Credential stuffing is a type of cyberattack where automated tools are used to repeatedly inject stolen username/password combinations into various services to gain access to legitimate users’ accounts in addition to those that were originally breached. Because people tend to recycle login credentials across multiple unrelated services, once hackers have account information for one app or website, there’s a chance they can log into increasingly valuable accounts.
Credential stuffing attacks can be very costly; in fact, the Ponemon Institute puts the cost to businesses at an average of $6 million per year, and this figure doesn’t include the reputational damage to organizations and the financial losses victims suffer.

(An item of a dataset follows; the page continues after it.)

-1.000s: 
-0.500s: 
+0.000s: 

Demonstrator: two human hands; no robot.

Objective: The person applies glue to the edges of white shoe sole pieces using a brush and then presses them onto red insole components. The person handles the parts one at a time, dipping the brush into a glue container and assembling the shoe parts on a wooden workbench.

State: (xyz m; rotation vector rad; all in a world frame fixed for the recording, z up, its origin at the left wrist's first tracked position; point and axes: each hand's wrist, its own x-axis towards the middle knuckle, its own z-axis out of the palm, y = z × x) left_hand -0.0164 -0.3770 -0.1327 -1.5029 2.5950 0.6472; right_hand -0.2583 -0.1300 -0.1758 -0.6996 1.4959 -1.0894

OWASP categorizes credential stuffing as a subset of brute force attacks because they both involve the use of bots to illegitimately log into accounts. However, there are important differences between credential stuffing and brute force attacks:
Characteristics
Credential stuffing
Brute force attacks
Technique
Using credentials from previous data breaches to log into other systems and networks
Randomly trying various common password combinations against a single user account
Weakness exploited
Reusing passwords across multiple apps
Using weak or default passwords
Detection mechanism
Repeated failed login attempts and suspicious/unauthorized account activity
Repeated failed login attempts, and to a lesser extent, suspicious/unauthorized account activity
Credential stuffing is often a prelude to account takeovers (ATO) and other, more sophisticated attacks. Here’s how it works:
Stage 1 - Collecting data: The threat actor acquires username/password pairs from a previous data breach, a man-in-the-middle attack, the dark web, or a phishing attack.
Stage 2 - Setting up automation: The hacker deploys bots to test the credentials against as many apps and websites as possible. The credentials are typically obtained from one service and used on other unrelated services.
Stage 3 - Attacking: The hacker filters the lot, gathers the successful login attempts, and stores the credentials that have been confirmed as valid.
Stage 4 - Executing the goal: The threat actor carries out the goal(s) of the attack. This may vary depending on the target:
Organizations: Targets administrative accounts to move laterally within the system, conduct further attacks (e.g., malware and ransomware attacks), or steal patents/trade secrets
Email and social media services: Accesses personal and business accounts in messaging services to instigate phishing and social engineering attacks on victims’ trusted contacts
Credential trading: Validates credentials to resell at higher values to other threat actors
How dangerous are credential stuffing attacks?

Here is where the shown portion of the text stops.